Goldman Sachs Group Inc. is applying for a New York state charter for its new banking subsidiary, bucking the trend of major commercial banks seeking charters from federal regulators.

Last month, the Federal Reserve designated Goldman and Morgan Stanley as bank-holding companies. The classifications give the two Wall Street firms access to new, low-cost funding sources but also subject them to heavier oversight by regulators.

While both companies will be monitored by the Fed, they have a choice over which government agency supervises their banking subsidiaries.

Morgan Stanley last month applied for a federal charter with the Office of the Comptroller of the Currency, a division of the Treasury Department. The OCC regulates most large New York banks, including Citigroup Inc. and J.P. Morgan Chase & Co.
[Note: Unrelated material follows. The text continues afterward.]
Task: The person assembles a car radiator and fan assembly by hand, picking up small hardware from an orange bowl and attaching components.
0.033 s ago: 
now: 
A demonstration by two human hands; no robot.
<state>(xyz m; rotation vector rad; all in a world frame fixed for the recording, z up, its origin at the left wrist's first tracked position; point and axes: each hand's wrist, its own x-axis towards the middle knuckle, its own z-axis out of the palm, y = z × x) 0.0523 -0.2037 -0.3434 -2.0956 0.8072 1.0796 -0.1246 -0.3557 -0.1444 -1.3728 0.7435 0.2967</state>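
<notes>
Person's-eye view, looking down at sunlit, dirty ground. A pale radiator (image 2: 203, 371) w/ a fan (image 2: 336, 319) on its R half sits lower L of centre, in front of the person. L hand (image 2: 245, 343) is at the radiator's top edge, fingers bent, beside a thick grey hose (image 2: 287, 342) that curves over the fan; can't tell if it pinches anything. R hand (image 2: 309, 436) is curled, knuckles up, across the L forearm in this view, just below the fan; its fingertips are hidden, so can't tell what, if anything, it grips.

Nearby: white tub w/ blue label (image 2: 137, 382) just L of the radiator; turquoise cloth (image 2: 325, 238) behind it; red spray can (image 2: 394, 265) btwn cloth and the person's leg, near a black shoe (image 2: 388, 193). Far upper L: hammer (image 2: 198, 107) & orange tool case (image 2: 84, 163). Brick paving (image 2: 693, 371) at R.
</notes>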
Goldman, however, is applying for a charter from the New York State Banking Department, the agency said Monday.

A Goldman spokesman said the firm has a "long association with New York State" and "we're pleased . . . that relationship will be reinforced" by becoming state-regulated.

Goldman's application also signals that the company doesn't have immediate plans to buy or build a large, multistate retail-banking franchise, contrary to what analysts and investors have been speculating in recent weeks.
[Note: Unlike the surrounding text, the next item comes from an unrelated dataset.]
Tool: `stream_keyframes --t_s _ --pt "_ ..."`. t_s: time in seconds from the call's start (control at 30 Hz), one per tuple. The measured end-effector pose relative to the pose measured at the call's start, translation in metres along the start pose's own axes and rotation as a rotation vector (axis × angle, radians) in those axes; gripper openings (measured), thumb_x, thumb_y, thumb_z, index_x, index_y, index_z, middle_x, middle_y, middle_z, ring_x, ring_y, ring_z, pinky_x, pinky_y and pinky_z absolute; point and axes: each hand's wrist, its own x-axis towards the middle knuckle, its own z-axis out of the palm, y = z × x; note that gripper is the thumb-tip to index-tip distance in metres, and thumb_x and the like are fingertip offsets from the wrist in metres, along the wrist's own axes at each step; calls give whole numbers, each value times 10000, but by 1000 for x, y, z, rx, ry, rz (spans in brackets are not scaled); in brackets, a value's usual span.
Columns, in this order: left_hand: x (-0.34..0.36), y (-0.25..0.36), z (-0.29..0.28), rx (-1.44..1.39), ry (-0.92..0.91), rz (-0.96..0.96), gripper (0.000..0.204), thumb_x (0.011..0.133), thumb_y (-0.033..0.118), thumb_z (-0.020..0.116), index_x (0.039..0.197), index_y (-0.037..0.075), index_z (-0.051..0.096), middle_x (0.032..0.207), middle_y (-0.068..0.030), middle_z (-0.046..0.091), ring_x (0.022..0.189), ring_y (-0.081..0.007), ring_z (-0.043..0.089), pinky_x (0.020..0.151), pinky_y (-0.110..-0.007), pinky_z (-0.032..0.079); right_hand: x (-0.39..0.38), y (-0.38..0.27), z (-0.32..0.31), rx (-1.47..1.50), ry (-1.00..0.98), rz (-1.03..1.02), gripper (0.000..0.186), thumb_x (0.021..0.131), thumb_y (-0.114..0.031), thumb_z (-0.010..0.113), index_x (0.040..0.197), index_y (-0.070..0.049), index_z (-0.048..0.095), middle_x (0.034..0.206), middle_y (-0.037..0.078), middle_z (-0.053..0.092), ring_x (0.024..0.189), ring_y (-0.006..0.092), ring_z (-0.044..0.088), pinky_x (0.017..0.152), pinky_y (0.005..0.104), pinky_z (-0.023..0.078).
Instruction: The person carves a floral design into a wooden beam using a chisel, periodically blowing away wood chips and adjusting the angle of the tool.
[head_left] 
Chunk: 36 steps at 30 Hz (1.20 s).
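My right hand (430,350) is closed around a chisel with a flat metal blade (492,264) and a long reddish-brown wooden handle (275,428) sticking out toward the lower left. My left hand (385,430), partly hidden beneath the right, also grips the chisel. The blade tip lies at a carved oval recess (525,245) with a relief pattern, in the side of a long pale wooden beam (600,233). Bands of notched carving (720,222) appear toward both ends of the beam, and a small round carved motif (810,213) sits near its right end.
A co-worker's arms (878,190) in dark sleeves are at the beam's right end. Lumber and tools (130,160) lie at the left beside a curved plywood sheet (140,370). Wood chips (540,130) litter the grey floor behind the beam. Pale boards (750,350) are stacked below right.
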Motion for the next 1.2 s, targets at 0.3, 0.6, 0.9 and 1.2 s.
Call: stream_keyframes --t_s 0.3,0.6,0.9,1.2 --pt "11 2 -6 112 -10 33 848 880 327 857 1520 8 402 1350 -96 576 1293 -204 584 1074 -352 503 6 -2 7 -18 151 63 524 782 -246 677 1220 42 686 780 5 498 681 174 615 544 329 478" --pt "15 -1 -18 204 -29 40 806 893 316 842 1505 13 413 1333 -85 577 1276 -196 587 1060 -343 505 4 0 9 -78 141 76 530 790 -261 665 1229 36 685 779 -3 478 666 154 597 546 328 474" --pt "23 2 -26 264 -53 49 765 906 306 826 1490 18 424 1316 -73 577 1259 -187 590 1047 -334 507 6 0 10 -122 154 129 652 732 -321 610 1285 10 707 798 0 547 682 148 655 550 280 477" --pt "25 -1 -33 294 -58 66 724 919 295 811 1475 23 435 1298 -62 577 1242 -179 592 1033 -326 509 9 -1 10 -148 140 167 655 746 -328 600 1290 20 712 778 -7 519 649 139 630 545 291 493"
Otherwise, Goldman probably would have been more likely to seek a national-bank charter, in which it is generally easier for lenders to expand across state lines.

Richard Neiman, New York's banking superintendent, said that a state charter "shouldn't inhibit" Goldman from buying an out-of-state retail bank. He noted that at least one big state-chartered lender, M&T Bank Corp., of Buffalo, N.Y., has hundreds of retail branches in Pennsylvania and Maryland.

As the New York regulators review Goldman's application, Mr. Neiman said they will be talking with the firm's executives about their appetite for retail-banking deals.

A person familiar with the matter said Goldman never seriously considered applying for a federal charter with the OCC.

Mr. Neiman said Goldman's application also is an endorsement of the dual federal-state approach to bank regulation.

The current regulatory system has drawn widespread criticism for splintering authority among several federal agencies as well as the states. Different agencies sometimes fail to communicate with each other, allowing problems to fall through the cracks.

Earlier this year, Treasury Secretary Henry Paulson proposed a regulatory overhaul that would consolidate banking supervision in Washington.

Mr. Neiman said Goldman's desire for a state charter "will add new vitality to the dual banking system," especially since Mr. Paulson is a former Goldman chief executive.